Only a number is wanted here, namely how many lines of the data contain the string "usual".

---------- SUPPLIED MATERIAL

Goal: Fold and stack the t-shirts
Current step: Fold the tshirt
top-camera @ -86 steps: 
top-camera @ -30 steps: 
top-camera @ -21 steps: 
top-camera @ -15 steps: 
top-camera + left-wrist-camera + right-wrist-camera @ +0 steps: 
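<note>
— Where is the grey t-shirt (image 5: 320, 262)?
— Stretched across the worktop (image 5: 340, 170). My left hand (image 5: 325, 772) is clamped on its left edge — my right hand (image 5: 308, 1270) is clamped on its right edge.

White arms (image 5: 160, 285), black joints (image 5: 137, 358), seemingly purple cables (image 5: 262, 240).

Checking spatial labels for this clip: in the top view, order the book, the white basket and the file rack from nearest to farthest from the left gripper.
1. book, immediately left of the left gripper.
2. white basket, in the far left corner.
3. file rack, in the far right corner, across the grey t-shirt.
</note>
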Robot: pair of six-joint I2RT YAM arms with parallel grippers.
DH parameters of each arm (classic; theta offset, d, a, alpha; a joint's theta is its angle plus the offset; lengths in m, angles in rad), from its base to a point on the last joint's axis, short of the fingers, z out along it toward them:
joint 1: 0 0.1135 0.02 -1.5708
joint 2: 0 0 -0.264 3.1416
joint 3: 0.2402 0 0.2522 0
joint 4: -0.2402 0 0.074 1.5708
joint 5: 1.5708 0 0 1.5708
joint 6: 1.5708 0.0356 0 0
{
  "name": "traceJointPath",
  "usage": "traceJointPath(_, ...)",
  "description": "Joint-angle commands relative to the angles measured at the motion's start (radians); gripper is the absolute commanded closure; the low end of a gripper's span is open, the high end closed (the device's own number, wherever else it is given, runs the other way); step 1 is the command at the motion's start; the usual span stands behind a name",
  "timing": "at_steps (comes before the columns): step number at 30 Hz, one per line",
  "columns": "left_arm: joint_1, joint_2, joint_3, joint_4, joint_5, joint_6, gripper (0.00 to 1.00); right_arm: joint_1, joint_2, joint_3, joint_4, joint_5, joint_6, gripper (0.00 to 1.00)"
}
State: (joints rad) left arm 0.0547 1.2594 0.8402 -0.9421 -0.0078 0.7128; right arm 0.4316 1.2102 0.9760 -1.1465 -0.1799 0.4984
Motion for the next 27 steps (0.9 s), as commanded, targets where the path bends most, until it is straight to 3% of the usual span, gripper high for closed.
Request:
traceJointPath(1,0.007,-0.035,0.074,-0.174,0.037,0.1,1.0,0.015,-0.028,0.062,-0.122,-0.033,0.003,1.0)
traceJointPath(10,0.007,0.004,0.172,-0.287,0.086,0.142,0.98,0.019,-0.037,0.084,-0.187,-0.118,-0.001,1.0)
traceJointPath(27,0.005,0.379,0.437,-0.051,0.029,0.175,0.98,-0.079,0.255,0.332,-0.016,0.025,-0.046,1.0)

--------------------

FINISHED EXERCISE >>
2